» **TASK INSTRUCTIONS**
Word for word, set down every line of the entries below from the line with "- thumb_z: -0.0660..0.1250" to the line with "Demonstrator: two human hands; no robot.", including both, and no other line.

» **INPUT DATA**
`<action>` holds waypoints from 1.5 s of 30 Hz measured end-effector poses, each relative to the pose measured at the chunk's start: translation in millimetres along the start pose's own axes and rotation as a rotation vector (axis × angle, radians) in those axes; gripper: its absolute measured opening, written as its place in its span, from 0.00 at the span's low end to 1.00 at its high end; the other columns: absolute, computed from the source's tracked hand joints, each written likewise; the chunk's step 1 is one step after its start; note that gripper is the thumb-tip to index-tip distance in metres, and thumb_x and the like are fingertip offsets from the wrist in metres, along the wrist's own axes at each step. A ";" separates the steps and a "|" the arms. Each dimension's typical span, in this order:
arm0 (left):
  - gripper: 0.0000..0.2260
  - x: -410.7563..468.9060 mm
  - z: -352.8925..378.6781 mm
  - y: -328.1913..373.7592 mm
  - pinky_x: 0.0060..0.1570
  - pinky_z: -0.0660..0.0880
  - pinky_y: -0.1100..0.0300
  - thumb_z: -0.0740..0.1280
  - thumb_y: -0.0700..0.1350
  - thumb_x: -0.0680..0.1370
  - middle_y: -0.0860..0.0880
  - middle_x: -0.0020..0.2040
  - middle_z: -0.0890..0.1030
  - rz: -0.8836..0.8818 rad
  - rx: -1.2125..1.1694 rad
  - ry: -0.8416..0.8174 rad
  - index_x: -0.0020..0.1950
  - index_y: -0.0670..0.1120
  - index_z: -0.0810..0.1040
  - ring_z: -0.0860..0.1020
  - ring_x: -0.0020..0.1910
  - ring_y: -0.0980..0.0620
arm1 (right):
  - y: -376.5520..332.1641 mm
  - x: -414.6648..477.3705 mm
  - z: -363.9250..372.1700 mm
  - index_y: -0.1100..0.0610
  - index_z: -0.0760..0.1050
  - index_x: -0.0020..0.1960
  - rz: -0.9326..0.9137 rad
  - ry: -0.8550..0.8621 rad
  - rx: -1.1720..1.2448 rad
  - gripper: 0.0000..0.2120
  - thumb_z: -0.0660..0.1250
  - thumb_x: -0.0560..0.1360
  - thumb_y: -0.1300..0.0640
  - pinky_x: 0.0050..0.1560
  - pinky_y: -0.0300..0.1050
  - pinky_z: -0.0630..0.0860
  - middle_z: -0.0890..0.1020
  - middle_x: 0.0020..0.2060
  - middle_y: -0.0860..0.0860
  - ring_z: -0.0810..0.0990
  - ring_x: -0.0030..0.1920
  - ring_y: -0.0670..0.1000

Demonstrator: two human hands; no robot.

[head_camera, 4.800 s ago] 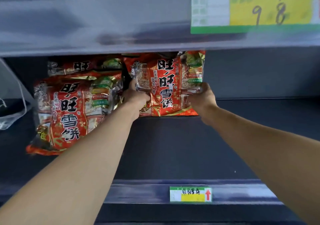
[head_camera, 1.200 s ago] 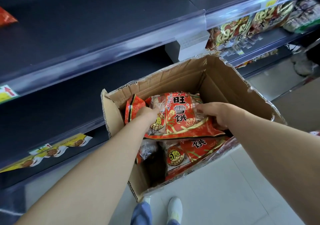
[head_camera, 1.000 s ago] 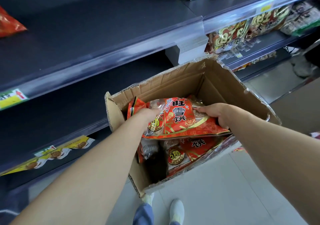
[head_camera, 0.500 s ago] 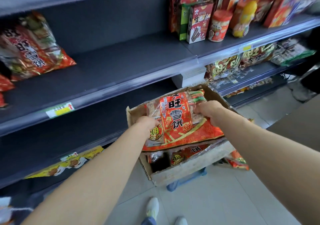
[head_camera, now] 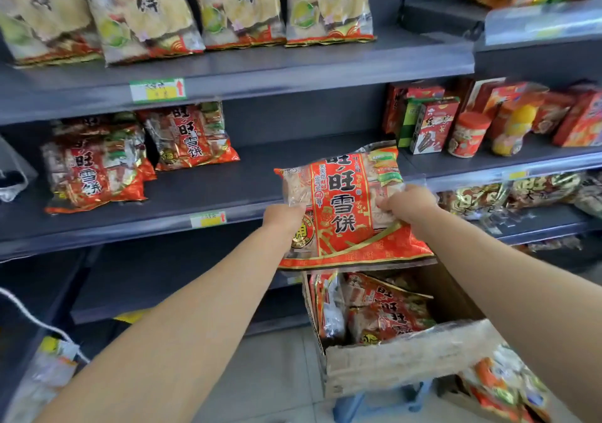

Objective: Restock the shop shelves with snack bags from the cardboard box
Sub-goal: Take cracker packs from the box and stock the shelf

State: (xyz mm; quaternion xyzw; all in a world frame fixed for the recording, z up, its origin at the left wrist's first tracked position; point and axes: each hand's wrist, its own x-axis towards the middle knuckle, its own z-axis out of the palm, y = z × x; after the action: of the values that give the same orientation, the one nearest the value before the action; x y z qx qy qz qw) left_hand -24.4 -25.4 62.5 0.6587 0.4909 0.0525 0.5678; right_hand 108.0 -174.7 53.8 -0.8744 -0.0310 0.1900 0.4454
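A red snack bag (head_camera: 342,207) with black characters hangs in the air in front of the middle shelf (head_camera: 208,188). My left hand (head_camera: 282,219) grips its left edge and my right hand (head_camera: 407,202) grips its right edge. Directly below sits the open cardboard box (head_camera: 404,357), with several more red bags (head_camera: 384,311) lying inside. Two stacks of the same red bags (head_camera: 97,168) rest at the left of the middle shelf, one further back (head_camera: 192,139).
Pale rice-cracker bags (head_camera: 156,8) fill the upper shelf. Boxes and jars (head_camera: 469,129) stand on the shelf to the right, with gold bags (head_camera: 482,197) below. A blue stool (head_camera: 374,403) holds the box. A white cord (head_camera: 35,321) runs at lower left.
Both hands have lifted the red bag out of the box and up to the height of the middle shelf. The view has tilted upward, showing the upper shelves.
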 end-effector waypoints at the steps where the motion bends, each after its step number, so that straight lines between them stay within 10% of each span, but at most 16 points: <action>1: 0.18 7.4 -9.4 -1.6 0.36 0.67 0.59 0.63 0.48 0.80 0.48 0.42 0.73 0.023 0.001 0.022 0.66 0.39 0.71 0.69 0.35 0.53 | -9.3 -2.3 9.2 0.60 0.74 0.59 0.000 -0.006 -0.043 0.19 0.71 0.71 0.53 0.54 0.52 0.78 0.81 0.54 0.58 0.80 0.54 0.59; 10: 0.16 76.5 -125.9 -18.2 0.63 0.71 0.49 0.60 0.45 0.80 0.38 0.64 0.76 0.063 0.134 0.222 0.64 0.38 0.75 0.74 0.63 0.39 | -87.0 -12.9 111.3 0.56 0.74 0.56 -0.156 -0.176 -0.069 0.16 0.70 0.73 0.49 0.53 0.55 0.80 0.82 0.49 0.53 0.82 0.49 0.55; 19: 0.16 156.2 -202.2 -20.9 0.56 0.75 0.52 0.57 0.46 0.81 0.44 0.63 0.76 0.110 0.059 0.408 0.67 0.47 0.74 0.76 0.55 0.43 | -140.0 16.5 211.0 0.57 0.76 0.57 -0.219 -0.275 -0.022 0.12 0.69 0.75 0.56 0.52 0.53 0.80 0.82 0.51 0.53 0.82 0.49 0.53; 23: 0.17 195.0 -217.3 -21.7 0.29 0.66 0.66 0.56 0.43 0.83 0.46 0.66 0.74 0.125 -0.147 0.417 0.71 0.47 0.71 0.70 0.33 0.57 | -159.8 37.0 246.1 0.58 0.76 0.57 -0.241 -0.240 0.015 0.12 0.69 0.74 0.58 0.50 0.50 0.80 0.82 0.51 0.54 0.82 0.50 0.55; 29: 0.17 248.6 -239.1 -7.2 0.59 0.75 0.57 0.59 0.43 0.82 0.53 0.72 0.68 0.159 -0.323 0.422 0.72 0.48 0.69 0.78 0.53 0.52 | -191.7 70.0 291.1 0.56 0.74 0.61 -0.281 -0.205 0.103 0.16 0.69 0.75 0.57 0.40 0.42 0.72 0.78 0.47 0.49 0.76 0.41 0.50; 32: 0.16 273.2 -247.4 -3.0 0.61 0.73 0.59 0.60 0.43 0.82 0.53 0.70 0.70 0.181 -0.372 0.440 0.70 0.47 0.71 0.77 0.54 0.54 | -200.5 83.2 309.7 0.54 0.70 0.43 -0.266 -0.176 0.099 0.06 0.67 0.75 0.59 0.29 0.38 0.65 0.70 0.33 0.46 0.67 0.30 0.45; 36: 0.19 305.2 -255.0 -1.6 0.66 0.71 0.54 0.61 0.41 0.81 0.51 0.72 0.69 0.201 -0.353 0.421 0.72 0.47 0.69 0.72 0.67 0.50 | -208.1 99.7 333.5 0.56 0.73 0.57 -0.211 -0.189 0.129 0.10 0.64 0.76 0.63 0.30 0.38 0.66 0.73 0.40 0.49 0.67 0.31 0.46; 45: 0.18 357.2 -256.9 -6.6 0.61 0.70 0.62 0.63 0.37 0.79 0.52 0.65 0.76 0.215 -0.301 0.374 0.68 0.47 0.73 0.75 0.62 0.53 | -212.6 131.9 369.1 0.52 0.72 0.67 -0.156 -0.175 0.135 0.23 0.60 0.75 0.66 0.18 0.29 0.64 0.80 0.52 0.48 0.71 0.31 0.42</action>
State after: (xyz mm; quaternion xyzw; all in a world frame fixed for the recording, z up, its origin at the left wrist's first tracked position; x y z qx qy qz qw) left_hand -6.2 405.1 -27.4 0.5940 0.5013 0.3057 0.5499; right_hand 121.8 265.8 -14.3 -0.8175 -0.1250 0.2321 0.5121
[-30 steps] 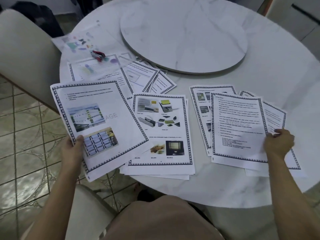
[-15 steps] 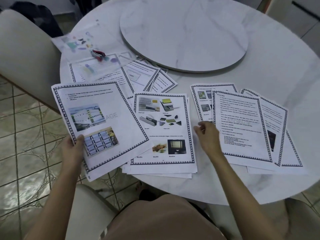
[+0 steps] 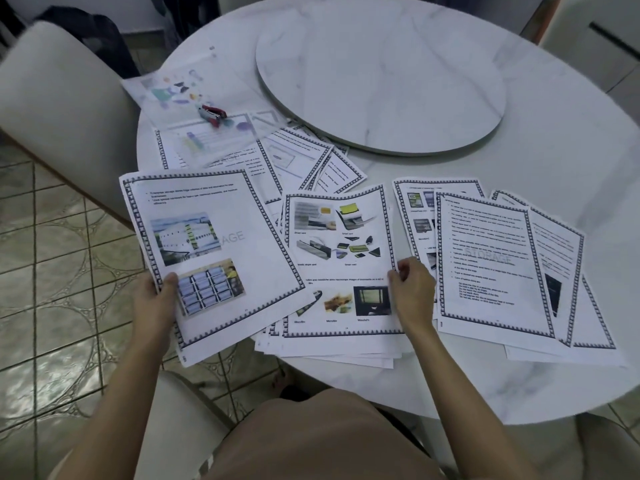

» **ANSWER TO THE EXERCISE**
  - thumb_z: -0.0660..0.1250
  - thumb_x: -0.0560..0.1360
  - thumb_y: -0.1300..0.0640
  - pinky_x: 0.0050..0.1560
  - pinky_y: -0.0300..0.1050
  - pinky_z: -0.0630..0.0860
  - middle_z: -0.0890..0.1020
  - middle_x: 0.0020..0.2060
  - middle_y: -0.0860..0.0860
  - ring_z: -0.0810..0.0990
  - ring_x: -0.0030..0.1920
  - ring_y: -0.0670..0.1000

Demonstrator: two human hands; no robot.

No further output remains for this exercise.